Abstract

Abstract Two coexisting series of strongly alkaline (basanite-tephritephonolite) and weakly alkaline (alkali basalt-trachyandesite-trachyte-rhyolite) lavas occur in the Cantal volcano (French Massif Central). The parental magmas appear to be derived by variable degrees of partial melting of a common asthenospheric mantle source. Derivative trachyandesites and feldspathoidbearing tephrites show depletions and enrichments in trace elements which indicate that they have been generated by broadly similar fractionation processes, related to the removal of a mineral extract, from the parental alkali basalts and basanites respectively, dominated by olivine, clinopyroxene, amphibole, apatite and titaniferous magnetite±plagioclase. In the most extreme differentiates (trachytes, rhyolites and phonolites) fractionation of zircon, sphene and alkali feldspar exerts a major control on the trace element characteristics of the magmas.
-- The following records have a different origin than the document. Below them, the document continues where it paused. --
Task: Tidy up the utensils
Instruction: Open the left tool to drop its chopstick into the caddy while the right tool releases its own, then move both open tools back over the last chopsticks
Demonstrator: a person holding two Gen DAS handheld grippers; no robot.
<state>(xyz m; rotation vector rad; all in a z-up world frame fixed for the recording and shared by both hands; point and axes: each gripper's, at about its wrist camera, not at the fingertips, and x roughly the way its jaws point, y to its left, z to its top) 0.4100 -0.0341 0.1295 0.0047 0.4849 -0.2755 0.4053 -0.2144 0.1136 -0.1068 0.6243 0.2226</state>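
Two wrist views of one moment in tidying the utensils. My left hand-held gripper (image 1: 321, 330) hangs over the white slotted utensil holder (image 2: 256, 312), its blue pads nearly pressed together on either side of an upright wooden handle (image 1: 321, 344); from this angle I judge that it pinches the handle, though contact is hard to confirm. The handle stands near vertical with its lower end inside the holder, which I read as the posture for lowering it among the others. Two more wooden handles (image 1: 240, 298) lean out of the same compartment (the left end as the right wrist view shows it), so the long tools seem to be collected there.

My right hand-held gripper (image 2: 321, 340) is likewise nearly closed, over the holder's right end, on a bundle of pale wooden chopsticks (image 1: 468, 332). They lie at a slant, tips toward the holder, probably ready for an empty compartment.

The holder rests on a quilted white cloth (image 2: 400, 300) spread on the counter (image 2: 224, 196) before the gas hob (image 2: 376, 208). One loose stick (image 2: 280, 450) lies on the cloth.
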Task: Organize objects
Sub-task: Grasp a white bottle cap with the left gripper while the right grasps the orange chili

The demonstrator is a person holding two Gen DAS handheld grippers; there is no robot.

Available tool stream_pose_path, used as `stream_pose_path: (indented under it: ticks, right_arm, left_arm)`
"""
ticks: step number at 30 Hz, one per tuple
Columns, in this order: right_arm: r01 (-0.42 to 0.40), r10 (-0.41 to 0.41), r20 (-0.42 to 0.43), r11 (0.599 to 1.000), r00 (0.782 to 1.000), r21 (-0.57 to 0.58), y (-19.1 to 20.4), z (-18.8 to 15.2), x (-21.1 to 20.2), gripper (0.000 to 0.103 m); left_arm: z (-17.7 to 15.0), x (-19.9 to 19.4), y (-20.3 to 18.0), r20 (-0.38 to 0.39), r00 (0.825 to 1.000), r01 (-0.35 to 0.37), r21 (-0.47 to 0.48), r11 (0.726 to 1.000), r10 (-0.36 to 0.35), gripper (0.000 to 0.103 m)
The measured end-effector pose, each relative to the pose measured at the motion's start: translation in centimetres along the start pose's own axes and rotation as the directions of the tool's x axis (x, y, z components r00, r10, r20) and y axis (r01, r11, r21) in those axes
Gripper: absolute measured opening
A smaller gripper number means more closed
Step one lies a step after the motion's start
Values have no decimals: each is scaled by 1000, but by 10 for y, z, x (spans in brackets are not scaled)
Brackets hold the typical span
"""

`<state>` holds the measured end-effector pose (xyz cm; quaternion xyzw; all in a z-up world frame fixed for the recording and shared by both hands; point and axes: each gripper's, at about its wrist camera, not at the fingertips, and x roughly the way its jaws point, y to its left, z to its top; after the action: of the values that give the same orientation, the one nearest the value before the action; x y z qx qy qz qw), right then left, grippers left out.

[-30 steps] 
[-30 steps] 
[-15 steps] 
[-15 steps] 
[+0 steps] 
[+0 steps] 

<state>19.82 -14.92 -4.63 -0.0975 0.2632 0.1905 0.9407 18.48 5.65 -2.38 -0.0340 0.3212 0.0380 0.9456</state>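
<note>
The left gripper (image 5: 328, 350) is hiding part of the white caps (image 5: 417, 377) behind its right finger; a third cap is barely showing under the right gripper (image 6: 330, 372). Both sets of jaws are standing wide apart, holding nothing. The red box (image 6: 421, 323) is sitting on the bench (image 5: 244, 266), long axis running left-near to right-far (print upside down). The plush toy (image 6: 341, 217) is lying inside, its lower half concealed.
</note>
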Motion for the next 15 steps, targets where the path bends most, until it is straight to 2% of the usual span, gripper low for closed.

Sr-Nd-Pb isotopic data for the two magma series suggest the importance of combined assimilation-fractional crystallization processes (AFC) within the lower crust in their evolution. Modelling demonstrates that the AFC process amplifies the original compositional differences between the parent magmas. After ∼55% crystallization in the strongly alkaline series and 65% in the weakly alkaline series crustal contamination ceases, although fractional crystallization continues beyond this point to produce the most evolved differentiates (phonolites and rhyolites). This may reflect progressive sealing of the lowercrustal magma reservoirs. The tendency of the magmas to follow over- or under-saturated evolutionary trends, producing rhyolitic and phonolitic residua respectively, appears to be established at the early stages of magmatic differentiation, reflecting inherent differences in the compositions of the parental magmas.